Bézout's identity

From Wikipedia, the free encyclopedia

In number theory, Bézout's identity or Bézout's lemma is a linear diophantine equation. It states that if a and b are nonzero integers with greatest common divisor d, then there exist integers x and y (called Bézout numbers or Bézout coefficients) such that

$ax+by=d. \,$

1 History
2 Algorithm
3 Example
4 Generalizations
5 Proof
6 See also
7 Reference
8 External links

[edit] History

Bézout's identity is named after Étienne Bézout, who proved it for polynomials. However, this statement for integers can be found already in the work of French mathematician Claude Gaspard Bachet de Méziriac.^[1]

[edit] Algorithm

The Bézout numbers x and y as above can be determined with the extended Euclidean algorithm. However, they are not unique. If one solution is given by (x, y), then there are infinitely many solutions.
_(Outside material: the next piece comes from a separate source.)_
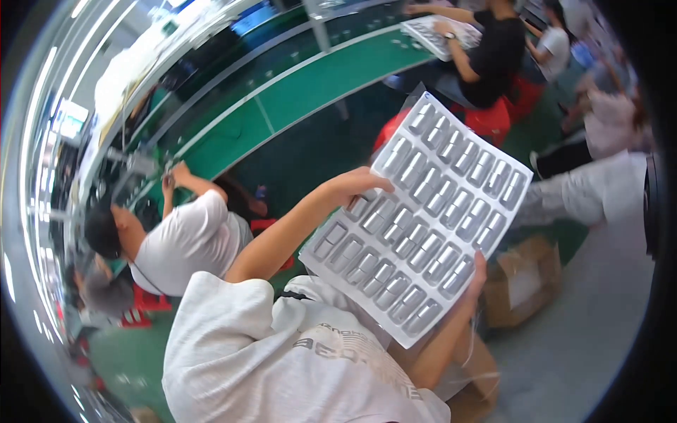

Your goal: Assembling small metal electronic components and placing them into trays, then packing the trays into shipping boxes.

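A white plastic blister tray [453,253] is tilted in front of my body, with rows of silver cylindrical pieces [424,185] in its pockets. My left hand [361,185] is on the tray's left side, thumb over the top face and the other fingers mostly hidden. At the lower right edge, my right hand [474,285] grips the tray from below, its thumb showing along the rim. Something clear and thin, like a plastic sheet, sticks out past the tray's top edge. What exactly the silver pieces are, I cannot make out.
A long green workbench [296,90] runs across the far side. A person in white [185,243] sits at it on the left; another in black [497,53] works over a white tray [441,35]. Red stools [489,121] and an open cardboard box [523,282] stand nearby.
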The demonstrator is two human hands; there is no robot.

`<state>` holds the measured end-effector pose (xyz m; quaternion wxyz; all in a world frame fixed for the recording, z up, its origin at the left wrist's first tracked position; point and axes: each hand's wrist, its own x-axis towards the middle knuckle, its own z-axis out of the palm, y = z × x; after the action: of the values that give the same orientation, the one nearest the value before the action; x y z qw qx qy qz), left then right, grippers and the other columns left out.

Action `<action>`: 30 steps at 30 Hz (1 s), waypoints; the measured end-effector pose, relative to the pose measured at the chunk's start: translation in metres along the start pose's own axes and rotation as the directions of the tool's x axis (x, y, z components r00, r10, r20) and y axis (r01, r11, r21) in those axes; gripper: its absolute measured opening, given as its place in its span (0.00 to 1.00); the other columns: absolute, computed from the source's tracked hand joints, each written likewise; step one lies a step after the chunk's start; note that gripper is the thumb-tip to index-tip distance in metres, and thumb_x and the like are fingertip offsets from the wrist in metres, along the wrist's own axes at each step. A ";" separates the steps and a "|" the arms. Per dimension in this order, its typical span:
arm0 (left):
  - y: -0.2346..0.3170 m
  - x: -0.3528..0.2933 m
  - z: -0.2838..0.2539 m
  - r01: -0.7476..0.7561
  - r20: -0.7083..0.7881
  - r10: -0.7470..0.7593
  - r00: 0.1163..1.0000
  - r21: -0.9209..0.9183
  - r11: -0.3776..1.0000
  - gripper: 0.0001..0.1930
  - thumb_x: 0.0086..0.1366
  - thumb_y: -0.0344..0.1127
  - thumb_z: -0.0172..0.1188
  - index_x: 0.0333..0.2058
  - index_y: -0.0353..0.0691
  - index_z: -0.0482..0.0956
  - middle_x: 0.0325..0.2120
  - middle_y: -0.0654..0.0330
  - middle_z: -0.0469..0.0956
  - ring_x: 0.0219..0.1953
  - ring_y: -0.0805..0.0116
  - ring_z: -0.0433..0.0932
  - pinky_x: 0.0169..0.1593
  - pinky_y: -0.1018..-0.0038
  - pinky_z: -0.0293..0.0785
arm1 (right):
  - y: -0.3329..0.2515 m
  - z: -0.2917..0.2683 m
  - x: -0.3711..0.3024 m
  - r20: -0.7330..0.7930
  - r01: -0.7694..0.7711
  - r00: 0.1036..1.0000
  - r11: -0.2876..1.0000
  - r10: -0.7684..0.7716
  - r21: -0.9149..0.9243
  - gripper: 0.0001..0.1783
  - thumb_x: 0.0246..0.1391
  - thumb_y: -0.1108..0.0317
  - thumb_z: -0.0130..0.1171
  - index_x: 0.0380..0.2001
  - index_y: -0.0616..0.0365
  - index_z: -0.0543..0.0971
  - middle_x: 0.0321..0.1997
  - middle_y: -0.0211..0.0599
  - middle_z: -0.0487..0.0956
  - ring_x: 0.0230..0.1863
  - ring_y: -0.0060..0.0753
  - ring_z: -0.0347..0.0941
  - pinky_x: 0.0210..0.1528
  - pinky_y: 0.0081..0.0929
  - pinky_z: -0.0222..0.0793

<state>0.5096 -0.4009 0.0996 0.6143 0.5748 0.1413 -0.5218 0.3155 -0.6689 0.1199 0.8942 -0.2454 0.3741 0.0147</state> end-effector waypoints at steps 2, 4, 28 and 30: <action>-0.020 -0.072 -0.087 -0.028 -0.087 0.026 0.996 -0.017 0.999 0.25 0.52 0.39 0.65 0.48 0.33 0.78 0.41 0.58 0.79 0.40 0.70 0.78 0.37 0.76 0.75 | 0.065 0.039 0.004 0.078 -0.026 0.996 0.976 0.044 -0.217 0.36 0.57 0.53 0.51 0.64 0.63 0.62 0.60 0.49 0.71 0.57 0.49 0.71 0.59 0.43 0.67; -0.038 -0.128 -0.160 -0.049 -0.177 0.042 0.983 -0.035 0.998 0.24 0.52 0.38 0.65 0.47 0.32 0.79 0.41 0.57 0.79 0.39 0.68 0.79 0.37 0.75 0.76 | 0.121 0.116 0.014 0.111 -0.113 0.982 0.948 0.152 -0.298 0.34 0.58 0.51 0.49 0.61 0.64 0.66 0.55 0.50 0.75 0.51 0.47 0.75 0.53 0.41 0.73; 0.016 0.019 -0.620 0.082 -0.513 0.025 0.858 0.183 0.980 0.40 0.35 0.56 0.71 0.47 0.37 0.74 0.40 0.53 0.76 0.40 0.62 0.77 0.43 0.69 0.73 | 0.456 0.256 0.369 0.216 -0.187 0.939 0.926 0.267 -0.327 0.34 0.55 0.56 0.53 0.61 0.64 0.63 0.58 0.48 0.72 0.58 0.48 0.70 0.61 0.43 0.67; 0.038 0.030 -0.644 0.108 -0.470 0.035 0.882 0.274 0.956 0.41 0.35 0.56 0.70 0.48 0.38 0.74 0.41 0.54 0.76 0.42 0.62 0.76 0.45 0.70 0.71 | 0.472 0.273 0.364 0.213 -0.166 0.951 0.950 0.225 -0.263 0.35 0.52 0.62 0.55 0.62 0.63 0.62 0.60 0.46 0.71 0.60 0.47 0.68 0.64 0.42 0.63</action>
<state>0.8272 0.1264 -0.0945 0.4601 0.7654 0.2181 -0.3936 0.6591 -0.1881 -0.1645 0.8903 -0.3104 0.2811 0.1787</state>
These are given by

$\left\{ \left(x+\frac{kb}{gcd(a,b)},\ y-\frac{ka}{gcd(a,b)}\right) \mid k \in \mathbb{Z} \right\}.$

[edit] Example

The greatest common divisor of 12 and 42 is 6. So the Bézout's identity is

$12x + 42y = 6. \,$

One of its solutions is x = −3 and y = 1: indeed, we have (−3)·12 + 1·42 = 6. Another solution is x = 4 and y = −1.

[edit] Generalizations

Bézout's identity can be extended to linear combinations of more than two numbers. For any numbers $a_1, \ldots, a_n$ with greatest common divisor g there exist integers $x_1, \ldots, x_n$ such that

$a_1 x_1 + \cdots + a_n x_n = g$

The greatest common divisor of $a_1, \ldots, a_n$ is in fact the smallest positive integer that can be written as a linear combination of $a_1, \ldots, a_n$ .

Bézout's identity works not only in the ring of integers, but also in any other principal ideal domain (PID). That is, if R is a PID, and a and b are elements of R, and d is a greatest common divisor of a and b, then there are elements x and y in R such that ax + by = d. The reason: the ideal Ra+Rb is principal and indeed is equal to Rd. An integral domain in which Bézout's identity holds is called a Bézout domain.

[edit] Proof

Let d denote the greatest common divisor of a and b. Set p = a / d and q = b / d, then p and q are coprime. Now, consider the numbers p, 2p, …, (q−1)p. None of these numbers is congruent to 0 modulo q, and they are also all distinct modulo q. This means that (p, 2p, …, (q−1)p) is a permutation of (1, 2, …, q − 1) modulo q. Therefore, there has to be a number x with 1 ≤ x ≤ q − 1 such that px ≡ 1 (mod q). This means that there is an integer y such that px + qy = 1 and by multiplying this equation by d we find ax + by = d.

Another proof ^[2] of Bézout's identity makes use of the division algorithm and the fact that the set of positive integers is well ordered. We can assume WLOG that a and b are positive. Consider that set S of all positive integers of the form am + bn, where m and n are integers. This set is nonempty and so by the well-ordering principle there is a least member, d = ax + by. By the division algorithm, there are also integers q and r such that a = qd + r with 0 ≤ r < d. But r = a − qd = a − q*(ax + by) = a(1 − qx) + b(−qy). It follows that r = 0, otherwise $r \in S$ contradicting the fact that d is the least element in S. Hence a = qd, i.e. d divides a. Similarly (by applying the division algorithm to b in lieu of a) we find that d divides b. So d is a common divisor of a and b. If c is another common divisor of a and b, then c also divides ax + by = d. By definition, d is the greatest common divisor of a and b, and the proof is complete.